__Problem to solve__. How many lines in the records below contain the word "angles"? State that number and nothing more.

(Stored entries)
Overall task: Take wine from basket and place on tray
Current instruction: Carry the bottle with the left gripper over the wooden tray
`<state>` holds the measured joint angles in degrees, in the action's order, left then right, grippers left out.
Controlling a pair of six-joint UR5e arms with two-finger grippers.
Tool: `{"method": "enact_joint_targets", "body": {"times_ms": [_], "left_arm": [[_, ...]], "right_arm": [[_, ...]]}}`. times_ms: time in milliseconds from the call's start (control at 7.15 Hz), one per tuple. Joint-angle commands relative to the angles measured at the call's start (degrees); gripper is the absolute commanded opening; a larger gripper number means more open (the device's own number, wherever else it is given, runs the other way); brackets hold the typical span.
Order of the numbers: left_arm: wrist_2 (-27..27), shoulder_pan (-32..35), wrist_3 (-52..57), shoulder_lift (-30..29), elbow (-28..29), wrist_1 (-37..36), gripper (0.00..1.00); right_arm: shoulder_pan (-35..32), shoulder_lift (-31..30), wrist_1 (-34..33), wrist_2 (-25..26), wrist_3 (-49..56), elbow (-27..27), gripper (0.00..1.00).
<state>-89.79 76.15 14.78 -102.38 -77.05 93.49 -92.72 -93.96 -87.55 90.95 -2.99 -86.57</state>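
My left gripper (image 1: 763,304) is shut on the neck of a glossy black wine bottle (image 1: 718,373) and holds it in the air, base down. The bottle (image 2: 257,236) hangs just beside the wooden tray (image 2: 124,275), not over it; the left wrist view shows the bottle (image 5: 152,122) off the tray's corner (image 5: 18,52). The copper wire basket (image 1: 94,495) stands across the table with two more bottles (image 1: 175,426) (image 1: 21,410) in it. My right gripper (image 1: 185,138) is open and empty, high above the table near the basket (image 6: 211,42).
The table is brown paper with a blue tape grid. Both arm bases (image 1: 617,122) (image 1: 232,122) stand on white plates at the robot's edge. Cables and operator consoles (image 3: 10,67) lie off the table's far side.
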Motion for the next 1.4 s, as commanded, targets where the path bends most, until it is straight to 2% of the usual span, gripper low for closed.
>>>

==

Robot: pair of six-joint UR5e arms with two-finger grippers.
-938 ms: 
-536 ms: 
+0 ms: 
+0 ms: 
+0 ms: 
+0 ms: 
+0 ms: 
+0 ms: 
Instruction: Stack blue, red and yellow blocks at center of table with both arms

__Your solution__. 2